*** Opening of Supplied data ***

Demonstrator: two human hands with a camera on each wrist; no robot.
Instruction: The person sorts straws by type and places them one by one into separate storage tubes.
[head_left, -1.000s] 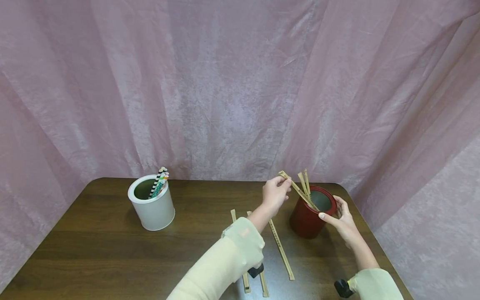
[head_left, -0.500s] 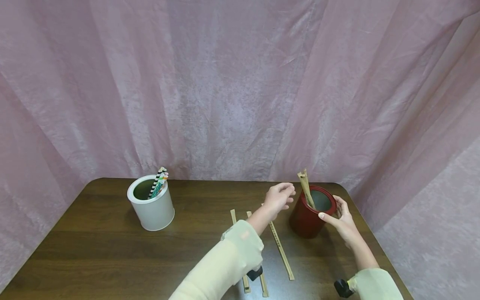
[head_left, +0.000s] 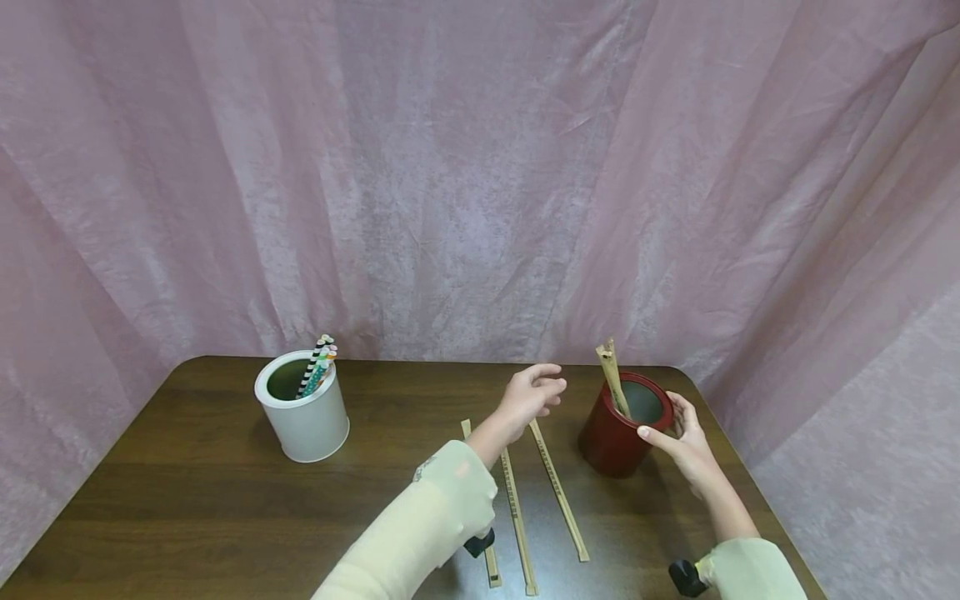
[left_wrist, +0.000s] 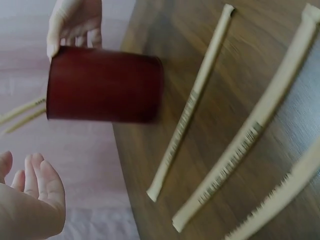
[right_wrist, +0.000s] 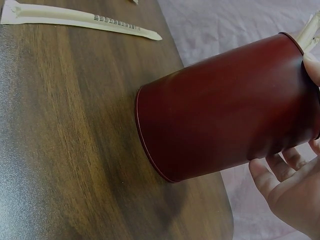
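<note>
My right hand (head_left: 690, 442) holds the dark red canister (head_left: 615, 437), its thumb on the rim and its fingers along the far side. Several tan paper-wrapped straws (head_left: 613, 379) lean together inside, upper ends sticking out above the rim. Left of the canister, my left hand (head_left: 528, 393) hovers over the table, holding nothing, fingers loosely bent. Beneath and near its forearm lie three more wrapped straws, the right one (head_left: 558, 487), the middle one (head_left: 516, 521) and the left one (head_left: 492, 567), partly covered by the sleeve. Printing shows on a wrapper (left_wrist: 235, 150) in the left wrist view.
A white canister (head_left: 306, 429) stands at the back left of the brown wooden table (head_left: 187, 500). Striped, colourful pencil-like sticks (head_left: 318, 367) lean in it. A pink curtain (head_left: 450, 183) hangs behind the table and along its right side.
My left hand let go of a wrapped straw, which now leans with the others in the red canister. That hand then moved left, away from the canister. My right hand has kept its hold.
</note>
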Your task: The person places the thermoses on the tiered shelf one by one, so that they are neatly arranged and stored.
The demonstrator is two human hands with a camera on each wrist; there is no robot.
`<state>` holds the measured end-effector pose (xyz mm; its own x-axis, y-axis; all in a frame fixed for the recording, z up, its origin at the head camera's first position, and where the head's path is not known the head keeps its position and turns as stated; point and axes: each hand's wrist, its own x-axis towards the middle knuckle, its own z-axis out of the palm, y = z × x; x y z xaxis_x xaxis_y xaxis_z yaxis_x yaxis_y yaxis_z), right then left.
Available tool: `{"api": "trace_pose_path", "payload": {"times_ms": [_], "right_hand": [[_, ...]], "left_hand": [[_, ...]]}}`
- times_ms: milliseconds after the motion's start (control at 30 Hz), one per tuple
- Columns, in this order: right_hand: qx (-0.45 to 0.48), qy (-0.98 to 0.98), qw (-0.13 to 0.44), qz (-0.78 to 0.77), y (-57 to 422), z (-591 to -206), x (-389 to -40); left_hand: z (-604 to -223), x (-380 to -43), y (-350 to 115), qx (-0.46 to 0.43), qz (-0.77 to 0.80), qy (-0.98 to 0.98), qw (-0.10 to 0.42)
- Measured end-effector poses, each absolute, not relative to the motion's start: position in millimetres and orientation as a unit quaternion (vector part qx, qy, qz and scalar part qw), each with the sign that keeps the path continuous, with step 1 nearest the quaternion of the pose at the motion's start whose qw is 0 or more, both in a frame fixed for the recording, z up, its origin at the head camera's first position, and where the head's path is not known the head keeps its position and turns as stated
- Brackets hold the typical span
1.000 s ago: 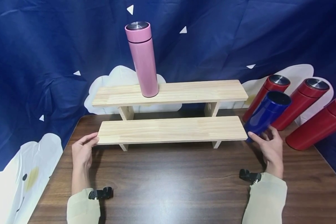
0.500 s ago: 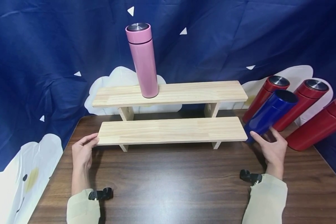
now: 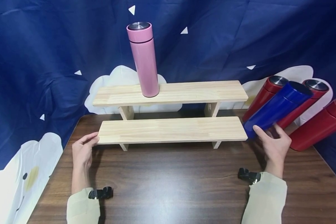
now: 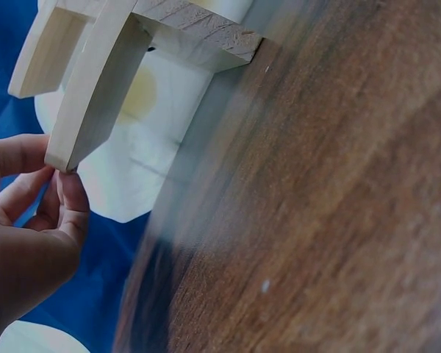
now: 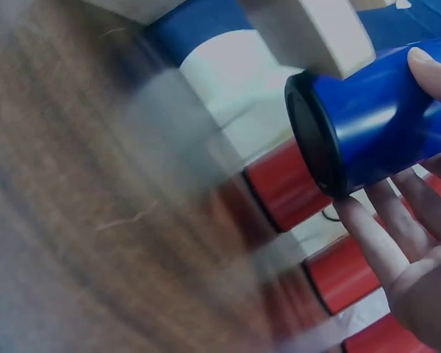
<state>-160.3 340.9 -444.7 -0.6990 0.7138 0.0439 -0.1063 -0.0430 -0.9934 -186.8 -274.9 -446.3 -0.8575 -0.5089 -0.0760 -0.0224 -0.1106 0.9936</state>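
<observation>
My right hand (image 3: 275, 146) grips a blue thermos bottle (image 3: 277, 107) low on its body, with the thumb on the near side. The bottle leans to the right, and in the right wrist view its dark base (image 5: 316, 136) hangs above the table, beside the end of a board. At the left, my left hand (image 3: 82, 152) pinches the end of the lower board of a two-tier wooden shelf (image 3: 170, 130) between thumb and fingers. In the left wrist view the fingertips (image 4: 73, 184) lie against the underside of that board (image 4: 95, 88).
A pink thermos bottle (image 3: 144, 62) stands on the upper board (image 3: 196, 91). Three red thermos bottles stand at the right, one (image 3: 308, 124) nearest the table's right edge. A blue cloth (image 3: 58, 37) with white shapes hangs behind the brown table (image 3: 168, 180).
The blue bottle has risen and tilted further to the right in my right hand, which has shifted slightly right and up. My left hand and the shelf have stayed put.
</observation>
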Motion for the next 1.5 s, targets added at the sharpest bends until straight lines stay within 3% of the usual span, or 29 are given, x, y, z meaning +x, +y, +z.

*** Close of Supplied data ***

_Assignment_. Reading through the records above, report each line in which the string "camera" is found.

_Response below_.
Demonstrator: two human hands with a camera on each wrist; no robot.
The demonstrator is two human hands with a camera on each wrist; there is no robot.
`<state>` holds the measured end-effector pose (xyz mm; its own x-axis, y-axis; all in a frame fixed for the recording, z up, its origin at the head camera's first position, and where the head's path is not known the head keeps its position and turns as stated; point and axes: each hand's wrist, its own x-axis towards the middle knuckle, its own z-axis out of the palm, y = z × x; x y z xaxis_x xaxis_y xaxis_z yaxis_x yaxis_y yaxis_z), right then left.
- Measured end-effector poses, each absolute, not relative to the motion's start: position in millimetres and orientation as a unit quaternion (vector part qx, qy, qz and scalar part qw), each with the sign that keeps the path continuous, with step 1 nearest the quaternion of the pose at the motion's start whose qw is 0 or more, both in a frame fixed for the recording, z up, its origin at the head camera's first position, and where the head's path is not known the head keeps its position and turns as stated

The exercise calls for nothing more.